I’ve been reading quite a few H.P. Lovecraft stories lately. Odd way to start one of these, I know – but bear with me.

A father of the ‘cosmic horror’ genre, Lovecraft’s works paint a collectively bleak picture – to say the least – one in which the entire human project is little more than a temporary, fragile moment in a universe ready to pull it asunder. Each grim tale is a snapshot of an ordinary human life, shattered by the completely irreversible revelation that, just out of sight, lie dark powers unknowably ancient and utterly unstoppable. There is no triumph over the darkness in Lovecraft’s universe. Life and love and happiness are the exception, not the rule.

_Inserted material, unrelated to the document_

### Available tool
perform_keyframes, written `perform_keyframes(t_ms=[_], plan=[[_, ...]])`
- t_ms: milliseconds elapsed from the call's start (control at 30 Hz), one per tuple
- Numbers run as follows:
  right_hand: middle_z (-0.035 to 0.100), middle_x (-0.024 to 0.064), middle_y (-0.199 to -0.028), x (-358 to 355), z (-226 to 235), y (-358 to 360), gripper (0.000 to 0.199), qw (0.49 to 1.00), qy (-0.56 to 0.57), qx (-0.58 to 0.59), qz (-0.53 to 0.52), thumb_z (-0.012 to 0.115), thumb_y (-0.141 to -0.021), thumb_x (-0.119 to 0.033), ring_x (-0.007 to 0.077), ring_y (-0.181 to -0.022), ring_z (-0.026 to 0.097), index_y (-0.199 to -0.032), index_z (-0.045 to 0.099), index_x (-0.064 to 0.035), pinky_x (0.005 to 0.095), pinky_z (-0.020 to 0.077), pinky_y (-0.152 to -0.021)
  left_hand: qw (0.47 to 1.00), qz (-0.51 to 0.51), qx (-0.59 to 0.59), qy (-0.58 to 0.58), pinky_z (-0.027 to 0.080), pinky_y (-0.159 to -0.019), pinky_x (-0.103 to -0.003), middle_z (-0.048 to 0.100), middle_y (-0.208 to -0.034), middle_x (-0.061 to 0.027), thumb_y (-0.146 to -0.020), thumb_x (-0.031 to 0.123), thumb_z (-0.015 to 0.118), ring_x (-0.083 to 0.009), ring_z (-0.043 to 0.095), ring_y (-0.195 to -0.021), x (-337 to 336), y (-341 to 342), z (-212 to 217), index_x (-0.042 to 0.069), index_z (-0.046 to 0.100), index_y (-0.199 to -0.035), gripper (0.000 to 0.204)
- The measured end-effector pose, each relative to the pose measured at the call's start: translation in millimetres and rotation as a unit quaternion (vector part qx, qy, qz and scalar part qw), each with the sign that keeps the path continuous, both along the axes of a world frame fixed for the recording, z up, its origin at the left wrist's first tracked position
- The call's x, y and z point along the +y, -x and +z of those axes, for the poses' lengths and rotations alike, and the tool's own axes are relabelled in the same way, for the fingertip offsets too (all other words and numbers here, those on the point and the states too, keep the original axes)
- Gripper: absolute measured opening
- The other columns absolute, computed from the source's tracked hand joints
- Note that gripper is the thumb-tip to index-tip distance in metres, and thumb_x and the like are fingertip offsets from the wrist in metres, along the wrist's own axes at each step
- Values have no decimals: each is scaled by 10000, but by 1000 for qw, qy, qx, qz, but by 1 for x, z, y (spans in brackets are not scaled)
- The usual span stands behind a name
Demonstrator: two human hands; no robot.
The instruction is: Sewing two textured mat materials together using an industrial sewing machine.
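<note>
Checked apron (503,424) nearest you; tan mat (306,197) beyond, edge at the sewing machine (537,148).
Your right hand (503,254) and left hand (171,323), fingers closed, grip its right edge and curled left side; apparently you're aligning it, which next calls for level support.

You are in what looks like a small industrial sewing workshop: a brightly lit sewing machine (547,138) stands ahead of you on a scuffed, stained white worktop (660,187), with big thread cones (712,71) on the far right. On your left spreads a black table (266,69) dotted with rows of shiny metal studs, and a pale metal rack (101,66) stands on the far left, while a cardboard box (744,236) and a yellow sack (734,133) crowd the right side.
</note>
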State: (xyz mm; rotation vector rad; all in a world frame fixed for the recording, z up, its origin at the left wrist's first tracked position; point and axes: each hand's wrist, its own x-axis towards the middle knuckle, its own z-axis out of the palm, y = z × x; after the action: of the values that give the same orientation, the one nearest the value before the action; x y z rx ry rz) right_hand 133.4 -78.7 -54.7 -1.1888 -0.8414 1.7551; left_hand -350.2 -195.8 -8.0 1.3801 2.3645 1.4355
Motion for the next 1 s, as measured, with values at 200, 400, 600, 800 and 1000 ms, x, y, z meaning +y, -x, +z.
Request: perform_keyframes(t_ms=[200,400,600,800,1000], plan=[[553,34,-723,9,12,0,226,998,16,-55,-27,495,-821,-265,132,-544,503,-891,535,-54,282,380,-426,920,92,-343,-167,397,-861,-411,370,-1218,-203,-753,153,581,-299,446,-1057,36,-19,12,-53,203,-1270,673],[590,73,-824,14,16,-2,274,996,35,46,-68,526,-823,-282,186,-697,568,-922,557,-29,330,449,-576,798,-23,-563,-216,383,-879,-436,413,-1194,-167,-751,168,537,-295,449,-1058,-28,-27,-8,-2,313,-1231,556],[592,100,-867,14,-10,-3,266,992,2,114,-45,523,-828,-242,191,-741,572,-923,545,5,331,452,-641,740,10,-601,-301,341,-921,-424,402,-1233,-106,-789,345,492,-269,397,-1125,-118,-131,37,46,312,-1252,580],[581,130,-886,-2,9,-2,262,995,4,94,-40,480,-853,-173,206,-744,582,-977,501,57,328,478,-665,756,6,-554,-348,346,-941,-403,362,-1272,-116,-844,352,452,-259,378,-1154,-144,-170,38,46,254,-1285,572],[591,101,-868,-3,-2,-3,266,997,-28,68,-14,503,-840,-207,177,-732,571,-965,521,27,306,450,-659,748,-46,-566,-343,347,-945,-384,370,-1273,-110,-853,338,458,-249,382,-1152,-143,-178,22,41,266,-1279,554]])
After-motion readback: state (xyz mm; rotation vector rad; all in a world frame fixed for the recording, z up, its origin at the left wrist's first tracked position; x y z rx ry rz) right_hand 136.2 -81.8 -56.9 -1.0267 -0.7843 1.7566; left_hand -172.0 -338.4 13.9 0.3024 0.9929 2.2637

I was a broody teenager and an even more cynical 20-something. For a long time, I’d held a seemingly Lovecraftian view of the world. The younger me would have seen the trials of 2020 – pandemic, climate emergency, tribal mentalities, toxic rhetoric – as testimony to the fact.

In spirituality, we often use the symbol of a candle or a lighthouse – light penetrating the dark. Effective imagery. But, all the same, Lovecraftian in its own way. See, in these cases the implication still remains – the light’s reach is limited. The darkness is still the greater of the two. What happens when the light goes out?

But I don’t hold to this view. Not anymore.

Because if there’s anything that love has taught me, it’s that under its light all horrors are little more than shadows under a blazing sun. Love, simplicity, patience, hope, faith… they expose those existential nightmares for the phantasmagoria that they are.

The Light wins. Love wins.

Three days beyond Calvary waits an empty tomb.